For Pearson’s correlations, you can work out the variance explained in the data by the relationship between the variables by squaring the correlation coefficient. E.g., (0.713)2 = 0.508. Converted to a percentage this is roughly 51% of the variance explained (rounded up)

Writing up Bivariate Correlations

The following is an example of a correlation write-up, using the above example for the correlation between engagement and academic success. Remember that your results might be different if you have cleaned the data in any way (and that is fine – just remember to tell us what you did in your reports).

“Consistent with the hypothesis, there was a strong positive correlation between study engagement and academic success, r(18) = .713, p < .001, two-tailed. The relationship accounts for 51% of the variance observed.”

TipTest your understanding

Run a new correlation analysis to investigate the correlation between externality (external locus of control) and engagement. After that, do the same for externality and academic success. What do you find?

Externality and engagement:

  1. What is the value of the Person’s correlation coefficient?

  2. Is the correlation significant?

  3. If so at what level?

Externality and academic success:

  1. What is the value of the Person’s correlation coefficient?

  2. Is the correlation significant?

  3. If so at what level?

APA Results

There was a strong correlation between externality and engagement, r() = , p , two-tailed. The relationship accounts for % of the variance observed.

There was a strong correlation between externality and academic success, r() = , p , two-tailed. The relationship accounts for % of the variance observed.

Creating a grouped scatterplot

This section continues to use the academicsuccess data set.

Six months after finishing their degrees, the students in this fictional study indicate whether they were in graduate employment. This information is in the academicsuccess file under the “employed” column.

Your task is to see if the correlation differed for people who were in graduate employment after finishing their degree. To see this, you will need to create a grouped scatter plot.

  1. You should have already loaded the academicsuccess file. The steps are mostly the same as when you created the correlation coefficient in the previous section.

  2. Select analysis -> exploration -> scatterplot

  1. In the x and y axis place the variables “engagement” and “acadsuccess”. In the group section place the variable “employed”.

  1. Jamovi will display a new scatterplot where employed and unemployed participants have their own colour to identify their group.

There is a clear grouping of the data points based on whether they are employed or not.

What appears to be a continuous correlation might be better explained as two group differences. It isn’t the case that success increases linearly with engagement but actually that employed people are more successful and engaged.

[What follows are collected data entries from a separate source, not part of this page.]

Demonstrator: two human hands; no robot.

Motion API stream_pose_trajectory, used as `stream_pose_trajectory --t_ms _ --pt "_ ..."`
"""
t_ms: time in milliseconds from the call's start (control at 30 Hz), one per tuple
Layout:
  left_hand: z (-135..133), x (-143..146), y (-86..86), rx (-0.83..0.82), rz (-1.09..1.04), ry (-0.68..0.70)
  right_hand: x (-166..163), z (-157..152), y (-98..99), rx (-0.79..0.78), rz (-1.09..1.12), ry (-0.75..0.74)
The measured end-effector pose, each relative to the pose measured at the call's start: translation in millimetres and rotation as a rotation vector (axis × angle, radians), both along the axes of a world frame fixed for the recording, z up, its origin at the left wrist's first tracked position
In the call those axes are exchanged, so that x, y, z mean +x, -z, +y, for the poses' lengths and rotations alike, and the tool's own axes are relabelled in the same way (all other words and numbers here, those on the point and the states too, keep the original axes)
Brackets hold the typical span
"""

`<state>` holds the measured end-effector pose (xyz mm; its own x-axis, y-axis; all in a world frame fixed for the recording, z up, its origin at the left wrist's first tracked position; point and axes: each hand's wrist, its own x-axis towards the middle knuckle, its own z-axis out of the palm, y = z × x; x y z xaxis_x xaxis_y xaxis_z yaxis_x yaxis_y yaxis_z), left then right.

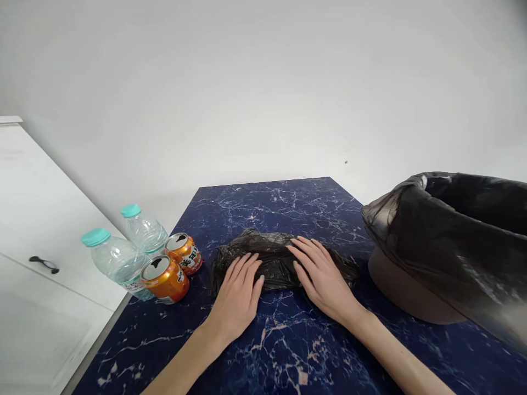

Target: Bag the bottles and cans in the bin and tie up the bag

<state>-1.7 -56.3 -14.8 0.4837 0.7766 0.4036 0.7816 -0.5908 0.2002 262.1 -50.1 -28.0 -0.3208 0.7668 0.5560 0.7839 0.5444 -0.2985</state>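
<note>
A crumpled black plastic bag (274, 269) lies bunched up on the dark blue marble-patterned table (263, 206). My left hand (236, 299) rests on its left part, fingers stretched out and thumb apart. On the right part lies my right hand (323, 280), its fingers also extended and spread over the plastic. Neither hand is wrapped around the bag. To the right stands a brownish trash bin (411, 291) with a black bin liner (444, 236) folded over its rim. The inside of the bin is hidden from this angle.
Left of my hands stand two orange drink cans (168, 285), their tops opened. Behind them are two clear plastic bottles (117, 255) with turquoise caps. A white cabinet (37, 219) with a dark handle borders the table's left side. The pale wall (263, 99) rises beyond the far edge.
</note>
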Motion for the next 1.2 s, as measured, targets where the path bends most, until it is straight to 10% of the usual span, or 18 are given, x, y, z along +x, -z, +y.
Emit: stream_pose_trajectory --t_ms 400,767,1200 --pt "26.5 -43.1 12.0 -0.213 0.051 -0.131 25.7 19.2 31.7 -0.375 -0.183 0.231" --pt "-6.6 -1.7 -20.1 -0.002 -0.048 -0.034 16.6 4.8 14.5 -0.465 -0.106 0.007" --pt "10.1 -25.0 -2.7 -0.244 0.165 0.122 20.1 8.1 17.0 -0.332 -0.202 -0.196"
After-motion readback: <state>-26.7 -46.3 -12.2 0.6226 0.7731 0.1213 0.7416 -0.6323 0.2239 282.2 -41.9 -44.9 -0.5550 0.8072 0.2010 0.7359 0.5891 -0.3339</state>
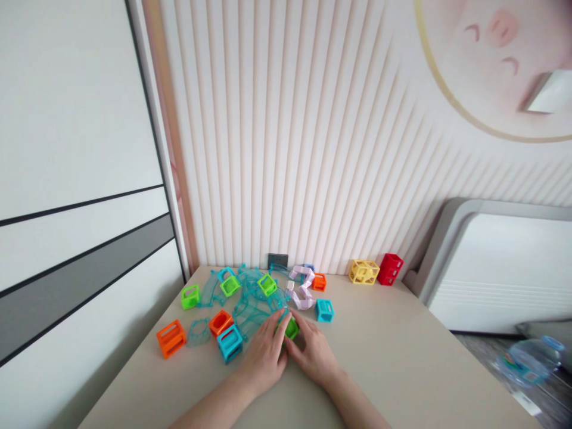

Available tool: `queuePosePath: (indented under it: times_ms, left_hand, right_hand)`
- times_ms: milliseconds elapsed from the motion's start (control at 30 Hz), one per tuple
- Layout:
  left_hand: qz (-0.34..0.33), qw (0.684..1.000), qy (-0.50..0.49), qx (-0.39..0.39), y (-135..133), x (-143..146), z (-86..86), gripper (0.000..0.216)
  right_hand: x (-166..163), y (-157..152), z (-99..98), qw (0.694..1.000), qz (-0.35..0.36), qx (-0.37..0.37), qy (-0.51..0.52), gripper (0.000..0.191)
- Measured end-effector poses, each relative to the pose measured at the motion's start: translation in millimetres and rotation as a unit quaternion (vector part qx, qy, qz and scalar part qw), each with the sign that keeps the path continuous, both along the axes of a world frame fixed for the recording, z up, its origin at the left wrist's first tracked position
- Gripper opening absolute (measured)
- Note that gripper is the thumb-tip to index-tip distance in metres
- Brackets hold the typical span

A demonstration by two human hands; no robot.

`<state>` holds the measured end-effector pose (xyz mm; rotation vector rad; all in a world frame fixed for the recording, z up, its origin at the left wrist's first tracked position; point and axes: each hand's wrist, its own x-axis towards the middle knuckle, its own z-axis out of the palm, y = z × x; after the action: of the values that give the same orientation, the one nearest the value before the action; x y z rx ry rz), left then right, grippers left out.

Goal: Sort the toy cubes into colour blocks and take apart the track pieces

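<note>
Both hands meet low in the middle of the head view, around a green hollow toy block (292, 328). My left hand (267, 344) closes on the block's left side, its fingers covering part of it. From the right, my right hand (313, 348) grips the same block with thumb and fingers. A bit of blue shows at the block's top, partly hidden by the fingertips. Just behind and to the left lie clear teal plastic track pieces (250, 314). Nearby on the right is a blue hollow block (324, 310).
On the table (379, 363) at left are orange blocks (171, 339), a blue block (230, 343) and green blocks (190, 297). A lilac zigzag piece (304, 292) lies behind my hands. Yellow (364, 271) and red blocks (390, 269) stand by the wall. A plastic bottle (531, 360) is at right.
</note>
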<state>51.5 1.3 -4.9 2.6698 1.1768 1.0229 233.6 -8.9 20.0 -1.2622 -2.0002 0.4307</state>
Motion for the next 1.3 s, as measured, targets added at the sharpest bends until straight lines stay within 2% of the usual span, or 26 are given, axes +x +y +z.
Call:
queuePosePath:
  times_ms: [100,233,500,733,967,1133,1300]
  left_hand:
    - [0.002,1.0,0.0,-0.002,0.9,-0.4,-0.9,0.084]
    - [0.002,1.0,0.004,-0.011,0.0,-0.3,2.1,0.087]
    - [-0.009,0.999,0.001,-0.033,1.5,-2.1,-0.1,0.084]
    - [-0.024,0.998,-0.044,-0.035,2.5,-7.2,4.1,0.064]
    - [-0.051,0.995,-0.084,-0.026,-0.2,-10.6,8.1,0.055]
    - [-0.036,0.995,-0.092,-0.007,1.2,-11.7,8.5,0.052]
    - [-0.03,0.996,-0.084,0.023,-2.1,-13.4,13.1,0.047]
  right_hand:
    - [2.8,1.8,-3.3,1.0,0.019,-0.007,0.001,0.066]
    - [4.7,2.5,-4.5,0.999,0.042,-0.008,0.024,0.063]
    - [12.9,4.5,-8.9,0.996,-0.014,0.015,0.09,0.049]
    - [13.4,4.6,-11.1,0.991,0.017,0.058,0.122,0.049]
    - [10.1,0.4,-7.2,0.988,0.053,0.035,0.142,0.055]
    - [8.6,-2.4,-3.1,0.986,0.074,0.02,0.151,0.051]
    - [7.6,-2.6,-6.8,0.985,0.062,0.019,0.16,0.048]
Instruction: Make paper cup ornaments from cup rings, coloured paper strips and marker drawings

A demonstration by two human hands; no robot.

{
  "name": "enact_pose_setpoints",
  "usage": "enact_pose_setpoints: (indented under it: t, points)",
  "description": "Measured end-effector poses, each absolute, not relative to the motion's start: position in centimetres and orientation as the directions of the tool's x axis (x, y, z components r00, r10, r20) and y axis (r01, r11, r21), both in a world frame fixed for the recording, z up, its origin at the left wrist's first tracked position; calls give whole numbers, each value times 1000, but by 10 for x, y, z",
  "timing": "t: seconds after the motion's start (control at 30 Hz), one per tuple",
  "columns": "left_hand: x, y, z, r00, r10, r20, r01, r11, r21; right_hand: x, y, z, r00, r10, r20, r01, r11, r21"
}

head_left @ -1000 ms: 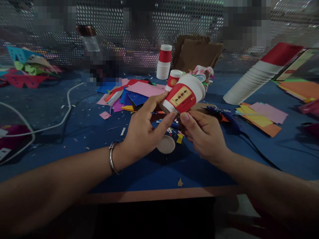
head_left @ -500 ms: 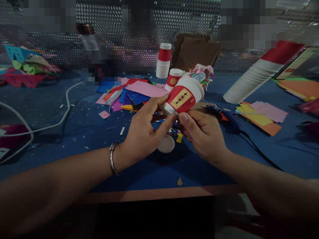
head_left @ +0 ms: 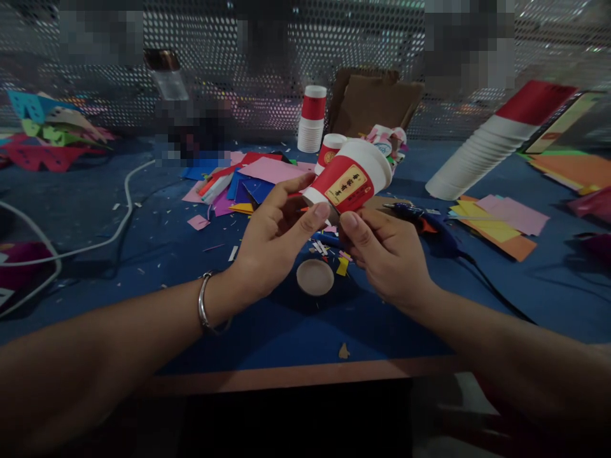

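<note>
A red and white paper cup (head_left: 353,178) is held tilted above the table, its gold label facing me. My left hand (head_left: 277,238), with a silver bangle at the wrist, grips the cup's lower left end between thumb and fingers. My right hand (head_left: 386,254) pinches the cup's lower edge with thumb and bent fingers. Below the hands a round pale disc (head_left: 315,277) lies flat on the blue table. Small paper scraps (head_left: 342,266) are scattered beside it. Behind the held cup stands another red cup (head_left: 329,152), partly hidden.
Stacked paper cups (head_left: 311,121) stand at the back; a longer stack (head_left: 501,140) leans on the right. A blue glue gun (head_left: 442,232) with a black cord lies near my right hand. Coloured paper (head_left: 267,170) is piled behind. A white cable (head_left: 126,210) loops at left.
My left thumb and fingers have shifted on the cup's lower end, and the hand has moved slightly left. The cup tilts a little differently; the disc below shows more fully.
</note>
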State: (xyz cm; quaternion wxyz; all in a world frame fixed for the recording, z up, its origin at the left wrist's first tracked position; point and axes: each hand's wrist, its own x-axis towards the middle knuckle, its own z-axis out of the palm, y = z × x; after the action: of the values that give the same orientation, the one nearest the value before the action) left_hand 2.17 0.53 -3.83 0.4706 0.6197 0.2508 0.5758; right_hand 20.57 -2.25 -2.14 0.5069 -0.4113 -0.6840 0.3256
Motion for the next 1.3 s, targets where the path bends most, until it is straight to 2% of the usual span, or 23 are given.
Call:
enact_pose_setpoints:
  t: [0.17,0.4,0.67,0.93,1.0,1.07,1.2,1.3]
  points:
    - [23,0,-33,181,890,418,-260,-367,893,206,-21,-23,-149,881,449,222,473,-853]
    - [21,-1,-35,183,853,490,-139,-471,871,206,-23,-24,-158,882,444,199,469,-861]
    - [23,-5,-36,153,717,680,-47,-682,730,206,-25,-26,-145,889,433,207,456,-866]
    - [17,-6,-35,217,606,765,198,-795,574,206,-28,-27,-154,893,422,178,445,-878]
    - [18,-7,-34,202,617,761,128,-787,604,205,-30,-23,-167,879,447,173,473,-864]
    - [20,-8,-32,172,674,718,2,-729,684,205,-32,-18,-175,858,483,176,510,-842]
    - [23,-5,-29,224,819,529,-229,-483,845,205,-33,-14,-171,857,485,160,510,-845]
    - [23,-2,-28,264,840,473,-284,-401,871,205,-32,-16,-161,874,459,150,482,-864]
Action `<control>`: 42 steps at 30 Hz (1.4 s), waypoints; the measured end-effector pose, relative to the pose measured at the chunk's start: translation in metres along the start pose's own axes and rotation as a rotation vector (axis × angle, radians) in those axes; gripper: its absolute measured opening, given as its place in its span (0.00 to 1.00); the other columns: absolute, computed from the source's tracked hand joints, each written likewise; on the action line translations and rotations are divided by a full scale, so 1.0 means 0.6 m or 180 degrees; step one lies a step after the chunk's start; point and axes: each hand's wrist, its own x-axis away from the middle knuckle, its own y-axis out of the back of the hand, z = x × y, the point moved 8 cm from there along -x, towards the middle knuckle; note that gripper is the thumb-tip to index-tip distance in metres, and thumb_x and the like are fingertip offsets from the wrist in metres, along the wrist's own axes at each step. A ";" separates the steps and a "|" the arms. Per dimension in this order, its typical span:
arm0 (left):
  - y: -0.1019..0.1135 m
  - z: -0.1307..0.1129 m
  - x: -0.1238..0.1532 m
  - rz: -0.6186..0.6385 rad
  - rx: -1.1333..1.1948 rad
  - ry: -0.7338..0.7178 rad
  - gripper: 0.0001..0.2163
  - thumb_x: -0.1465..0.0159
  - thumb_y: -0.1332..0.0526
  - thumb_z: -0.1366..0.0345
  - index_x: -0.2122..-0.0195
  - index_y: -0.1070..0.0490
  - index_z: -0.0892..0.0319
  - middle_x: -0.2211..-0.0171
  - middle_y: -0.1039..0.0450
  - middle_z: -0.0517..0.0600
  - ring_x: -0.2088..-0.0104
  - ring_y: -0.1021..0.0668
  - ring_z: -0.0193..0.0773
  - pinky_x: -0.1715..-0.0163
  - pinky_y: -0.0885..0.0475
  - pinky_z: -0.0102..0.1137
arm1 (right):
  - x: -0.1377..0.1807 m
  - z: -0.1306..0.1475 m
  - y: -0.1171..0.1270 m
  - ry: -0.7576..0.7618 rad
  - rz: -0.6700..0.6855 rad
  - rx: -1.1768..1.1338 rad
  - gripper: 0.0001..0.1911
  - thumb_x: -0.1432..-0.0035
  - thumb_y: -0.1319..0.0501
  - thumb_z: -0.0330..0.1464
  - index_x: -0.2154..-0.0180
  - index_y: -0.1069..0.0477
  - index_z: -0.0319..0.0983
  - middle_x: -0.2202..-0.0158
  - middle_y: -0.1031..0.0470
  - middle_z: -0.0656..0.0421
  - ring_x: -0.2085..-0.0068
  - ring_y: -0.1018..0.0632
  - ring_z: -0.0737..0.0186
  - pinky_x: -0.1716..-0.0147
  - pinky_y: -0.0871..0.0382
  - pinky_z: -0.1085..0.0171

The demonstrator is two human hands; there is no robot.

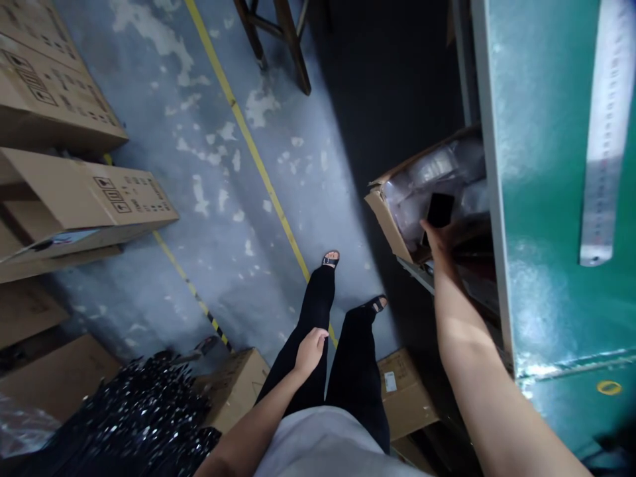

Performing a partial correlation

The academicsuccess datasheet contains three continuous variables, the third being externality (labelled “externalLoC”). Externality is correlated with both engagement and academic success. It is possible that the apparent relationship between engagement and academic success is completely due to the relationship that they each have with externality. That is, externality might be acting as a mediating variable between the other two. Alternatively, the relationship between engagement and academic success might have little to do with externality. We can test this by performing a partial correlation which lets us see what the correlation between two variables (here engagement and academic success) would be if we were to hold a third variable (here externality) constant.

  1. At the top of the screen select Analysis -> Regression -> Partial Correlation (ensure that the academicsuccess data set is loaded into Jamovi)

  1. Drag the “engagement” and “acadsuccess” variables into the “Variables” box

  1. Drag the “externalLoC” variable into the “Control Variables” box. This tells the analysis which variables you are controlling for.

  1. Underneath the variable sections, you can select the type of test you want to run. You must make sure the correct parametric test has run.

    1. Correlation Coefficients: You have the option to choose Pearsons if your data is suitable for parametric tests. For non-parametric tests you have the option to select Spearman or Kendall’s tau-b. For this data click Pearsons.

    2. Hypothesis: If your hypothesis has direction of prediction, such as a positive or negative correlation between the two variables, you can select either “Correlated Positively” or “Correlated Negatively” as a specific test. If you have no prediction as to the direction of the relationship, you can keep “Correlated”, which you should select for this data.

    3. Correlation type: A partial correlation will measure the relationship between two variables, when controlling for another variable. A semipartial correlation will correlate the variable you are controlling for with just one of other variables, to see if that influences the relationship the remaining variable. For this data you should use a partial correlation.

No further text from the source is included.